Write the records out again. Match them exactly.

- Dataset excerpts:
++++++
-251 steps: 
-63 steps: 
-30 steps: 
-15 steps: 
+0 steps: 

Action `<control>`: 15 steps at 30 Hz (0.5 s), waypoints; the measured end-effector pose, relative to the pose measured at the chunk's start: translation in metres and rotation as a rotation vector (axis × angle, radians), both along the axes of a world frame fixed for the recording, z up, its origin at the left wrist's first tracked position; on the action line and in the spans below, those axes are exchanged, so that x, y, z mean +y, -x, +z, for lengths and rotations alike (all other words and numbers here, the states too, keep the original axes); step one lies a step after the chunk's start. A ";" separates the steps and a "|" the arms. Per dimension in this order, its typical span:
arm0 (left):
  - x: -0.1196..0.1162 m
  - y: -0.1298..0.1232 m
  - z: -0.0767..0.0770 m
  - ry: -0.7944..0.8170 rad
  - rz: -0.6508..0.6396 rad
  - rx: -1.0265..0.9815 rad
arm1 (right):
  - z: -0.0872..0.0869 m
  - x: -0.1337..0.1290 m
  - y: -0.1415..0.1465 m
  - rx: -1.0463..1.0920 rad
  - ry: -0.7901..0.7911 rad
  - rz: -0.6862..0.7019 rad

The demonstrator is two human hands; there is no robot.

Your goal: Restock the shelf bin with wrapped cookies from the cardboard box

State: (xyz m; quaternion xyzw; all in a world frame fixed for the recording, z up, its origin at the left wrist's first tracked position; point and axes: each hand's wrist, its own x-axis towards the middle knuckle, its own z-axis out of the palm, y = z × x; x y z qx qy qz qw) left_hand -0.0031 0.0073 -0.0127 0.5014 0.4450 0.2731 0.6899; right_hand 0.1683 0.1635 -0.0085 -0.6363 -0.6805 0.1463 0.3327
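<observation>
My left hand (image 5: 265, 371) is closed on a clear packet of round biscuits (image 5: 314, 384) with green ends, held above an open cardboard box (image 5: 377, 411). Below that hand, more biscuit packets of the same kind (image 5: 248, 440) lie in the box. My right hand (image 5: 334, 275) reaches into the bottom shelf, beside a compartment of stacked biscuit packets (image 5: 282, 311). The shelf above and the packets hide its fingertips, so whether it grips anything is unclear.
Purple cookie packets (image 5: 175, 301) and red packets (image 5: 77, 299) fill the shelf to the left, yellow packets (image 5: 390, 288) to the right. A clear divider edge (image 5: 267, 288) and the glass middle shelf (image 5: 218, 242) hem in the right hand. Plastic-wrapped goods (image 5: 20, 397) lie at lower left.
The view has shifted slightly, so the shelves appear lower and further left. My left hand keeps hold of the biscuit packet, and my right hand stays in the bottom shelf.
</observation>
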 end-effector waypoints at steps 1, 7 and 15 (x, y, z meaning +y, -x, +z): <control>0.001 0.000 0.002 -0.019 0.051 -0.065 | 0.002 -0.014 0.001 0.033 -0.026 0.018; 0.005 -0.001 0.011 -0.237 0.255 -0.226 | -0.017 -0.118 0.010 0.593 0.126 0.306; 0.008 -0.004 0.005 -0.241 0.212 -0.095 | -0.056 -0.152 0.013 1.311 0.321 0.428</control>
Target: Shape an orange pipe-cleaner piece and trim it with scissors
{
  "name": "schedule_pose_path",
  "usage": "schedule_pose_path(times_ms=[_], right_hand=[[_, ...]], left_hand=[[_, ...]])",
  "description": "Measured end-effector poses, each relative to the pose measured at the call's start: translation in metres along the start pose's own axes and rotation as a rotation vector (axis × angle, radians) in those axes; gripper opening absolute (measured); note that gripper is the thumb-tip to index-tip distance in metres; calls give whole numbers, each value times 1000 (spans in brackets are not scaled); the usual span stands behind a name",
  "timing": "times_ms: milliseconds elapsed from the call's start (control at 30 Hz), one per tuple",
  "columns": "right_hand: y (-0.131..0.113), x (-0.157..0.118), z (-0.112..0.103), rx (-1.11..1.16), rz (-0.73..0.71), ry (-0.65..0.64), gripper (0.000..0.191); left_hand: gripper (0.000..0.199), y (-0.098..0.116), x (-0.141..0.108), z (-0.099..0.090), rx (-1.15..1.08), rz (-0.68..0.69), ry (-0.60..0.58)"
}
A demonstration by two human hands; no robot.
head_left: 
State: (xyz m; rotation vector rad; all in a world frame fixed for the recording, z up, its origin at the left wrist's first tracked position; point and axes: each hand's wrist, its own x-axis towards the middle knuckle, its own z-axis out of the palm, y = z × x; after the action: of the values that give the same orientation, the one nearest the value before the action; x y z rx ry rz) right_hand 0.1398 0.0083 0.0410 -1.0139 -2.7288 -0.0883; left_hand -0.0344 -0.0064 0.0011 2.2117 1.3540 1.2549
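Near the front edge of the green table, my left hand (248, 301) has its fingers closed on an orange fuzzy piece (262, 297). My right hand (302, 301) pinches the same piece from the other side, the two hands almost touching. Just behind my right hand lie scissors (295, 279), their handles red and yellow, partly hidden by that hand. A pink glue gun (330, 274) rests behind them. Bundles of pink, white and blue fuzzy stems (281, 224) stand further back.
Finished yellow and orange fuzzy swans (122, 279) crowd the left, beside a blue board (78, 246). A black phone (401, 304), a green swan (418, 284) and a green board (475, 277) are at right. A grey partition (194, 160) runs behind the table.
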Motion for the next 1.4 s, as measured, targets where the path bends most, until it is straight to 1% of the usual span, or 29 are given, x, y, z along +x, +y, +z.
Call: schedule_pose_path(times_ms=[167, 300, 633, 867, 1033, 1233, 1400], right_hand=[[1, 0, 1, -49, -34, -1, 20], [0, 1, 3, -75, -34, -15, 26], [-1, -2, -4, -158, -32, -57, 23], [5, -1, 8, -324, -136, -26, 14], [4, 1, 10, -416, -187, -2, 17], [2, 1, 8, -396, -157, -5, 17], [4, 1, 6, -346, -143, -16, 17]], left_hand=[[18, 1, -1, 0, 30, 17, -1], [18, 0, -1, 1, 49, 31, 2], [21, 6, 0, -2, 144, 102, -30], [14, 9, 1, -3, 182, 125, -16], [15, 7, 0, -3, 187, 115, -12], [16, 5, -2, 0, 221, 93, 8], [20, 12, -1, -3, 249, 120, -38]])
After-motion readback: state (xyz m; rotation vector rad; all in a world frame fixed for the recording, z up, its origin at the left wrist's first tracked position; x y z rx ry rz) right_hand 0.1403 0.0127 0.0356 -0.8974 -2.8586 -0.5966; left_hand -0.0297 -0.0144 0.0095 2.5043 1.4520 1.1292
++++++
- Reply to the task:
-251 steps: 
-63 steps: 
-30 steps: 
-15 steps: 
+0 steps: 

Action `<control>`: 15 steps at 30 Hz (0.5 s), waypoints; the measured end-effector pose, relative to the pose measured at the chunk's start: translation in metres and rotation as a rotation vector (axis × angle, radians), both along the axes of a world frame fixed for the recording, z up, its origin at the left wrist's first tracked position; on the action line and in the spans below, those axes are exchanged, so that x, y, z mean +y, -x, +z, for lengths and rotations alike (all other words and numbers here, the states too, keep the original axes); step one lies a step after the chunk's start. A ";" separates the steps and a "|" the arms. Per dimension in this order, its typical span:
arm0 (left):
  - x: -0.1196..0.1162 m
  - y: -0.1298..0.1232 m
  - z: -0.0767..0.0770 m
  - ry: -0.7944..0.8170 rad
  - rz: -0.6508..0.6396 rad
  - rx: -1.0265..0.9815 rad
arm1 (right):
  - z: -0.0872..0.0869 m
  - x: -0.1337..0.1290 m
  - y: -0.1415..0.1465 m
  - rx: -1.0463..1.0920 rad
  - ry: -0.7901..0.7911 rad
  - rz: -0.6862..0.7019 rad

The demonstrator is two human hands; there is no robot.

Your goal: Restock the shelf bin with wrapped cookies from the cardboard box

State: (xyz m; quaternion xyzw; all in a world frame fixed for the recording, z up, its origin at the left wrist's first tracked position; point and axes: each hand's wrist, its own x-axis towards the middle knuckle, its own z-axis out of the palm, y = z × x; x y z qx qy qz qw) left_hand -0.0031 0.0073 -0.0127 0.5014 0.4450 0.2731 0.6899; right_hand 0.1683 0.1635 -0.0085 -0.6363 -0.6805 0.1463 0.3327
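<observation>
My left hand (image 5: 265, 371) is closed on a clear packet of round biscuits (image 5: 314, 384) with green ends, held above an open cardboard box (image 5: 377, 411). Below that hand, more biscuit packets of the same kind (image 5: 248, 440) lie in the box. My right hand (image 5: 334, 275) reaches into the bottom shelf, beside a compartment of stacked biscuit packets (image 5: 282, 311). The shelf above and the packets hide its fingertips, so whether it grips anything is unclear.
Purple cookie packets (image 5: 175, 301) and red packets (image 5: 77, 299) fill the shelf to the left, yellow packets (image 5: 390, 288) to the right. A clear divider edge (image 5: 267, 288) and the glass middle shelf (image 5: 218, 242) hem in the right hand. Plastic-wrapped goods (image 5: 20, 397) lie at lower left.
The view has shifted slightly, so the shelves appear lower and further left. My left hand keeps hold of the biscuit packet, and my right hand stays in the bottom shelf.
</observation>
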 end-effector waypoints at steps 1, 7 and 15 (x, y, z meaning +y, -x, +z): <control>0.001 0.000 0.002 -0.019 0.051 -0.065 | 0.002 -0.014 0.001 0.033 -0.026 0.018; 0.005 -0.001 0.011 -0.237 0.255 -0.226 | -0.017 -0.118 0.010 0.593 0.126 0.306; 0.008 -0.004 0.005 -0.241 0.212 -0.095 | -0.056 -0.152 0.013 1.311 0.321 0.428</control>
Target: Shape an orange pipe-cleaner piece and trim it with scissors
{
  "name": "schedule_pose_path",
  "usage": "schedule_pose_path(times_ms=[_], right_hand=[[_, ...]], left_hand=[[_, ...]])",
  "description": "Measured end-effector poses, each relative to the pose measured at the call's start: translation in metres along the start pose's own axes and rotation as a rotation vector (axis × angle, radians) in those axes; gripper opening absolute (measured); note that gripper is the thumb-tip to index-tip distance in metres; calls give whole numbers, each value times 1000 (spans in brackets are not scaled); the usual span stands behind a name",
  "timing": "times_ms: milliseconds elapsed from the call's start (control at 30 Hz), one per tuple",
  "columns": "right_hand: y (-0.131..0.113), x (-0.157..0.118), z (-0.112..0.103), rx (-1.11..1.16), rz (-0.73..0.71), ry (-0.65..0.64), gripper (0.000..0.191); left_hand: gripper (0.000..0.199), y (-0.098..0.116), x (-0.141..0.108), z (-0.099..0.090), rx (-1.15..1.08), rz (-0.68..0.69), ry (-0.60..0.58)"
}
A demonstration by two human hands; no robot.
head_left: 
State: (xyz m; rotation vector rad; all in a world frame fixed for the recording, z up, its origin at the left wrist's first tracked position; point and axes: each hand's wrist, its own x-axis towards the middle knuckle, its own z-axis out of the palm, y = z × x; after the action: of the values that give the same orientation, the one nearest the value before the action; x y z rx ry rz) right_hand 0.1398 0.0083 0.0410 -1.0139 -2.7288 -0.0883; left_hand -0.0344 -0.0064 0.0011 2.2117 1.3540 1.2549
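Near the front edge of the green table, my left hand (248, 301) has its fingers closed on an orange fuzzy piece (262, 297). My right hand (302, 301) pinches the same piece from the other side, the two hands almost touching. Just behind my right hand lie scissors (295, 279), their handles red and yellow, partly hidden by that hand. A pink glue gun (330, 274) rests behind them. Bundles of pink, white and blue fuzzy stems (281, 224) stand further back.
Finished yellow and orange fuzzy swans (122, 279) crowd the left, beside a blue board (78, 246). A black phone (401, 304), a green swan (418, 284) and a green board (475, 277) are at right. A grey partition (194, 160) runs behind the table.
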Motion for the next 1.4 s, as measured, targets where the path bends most, until it is straight to 1% of the usual span, or 29 are given, x, y, z along +x, +y, +z.
Call: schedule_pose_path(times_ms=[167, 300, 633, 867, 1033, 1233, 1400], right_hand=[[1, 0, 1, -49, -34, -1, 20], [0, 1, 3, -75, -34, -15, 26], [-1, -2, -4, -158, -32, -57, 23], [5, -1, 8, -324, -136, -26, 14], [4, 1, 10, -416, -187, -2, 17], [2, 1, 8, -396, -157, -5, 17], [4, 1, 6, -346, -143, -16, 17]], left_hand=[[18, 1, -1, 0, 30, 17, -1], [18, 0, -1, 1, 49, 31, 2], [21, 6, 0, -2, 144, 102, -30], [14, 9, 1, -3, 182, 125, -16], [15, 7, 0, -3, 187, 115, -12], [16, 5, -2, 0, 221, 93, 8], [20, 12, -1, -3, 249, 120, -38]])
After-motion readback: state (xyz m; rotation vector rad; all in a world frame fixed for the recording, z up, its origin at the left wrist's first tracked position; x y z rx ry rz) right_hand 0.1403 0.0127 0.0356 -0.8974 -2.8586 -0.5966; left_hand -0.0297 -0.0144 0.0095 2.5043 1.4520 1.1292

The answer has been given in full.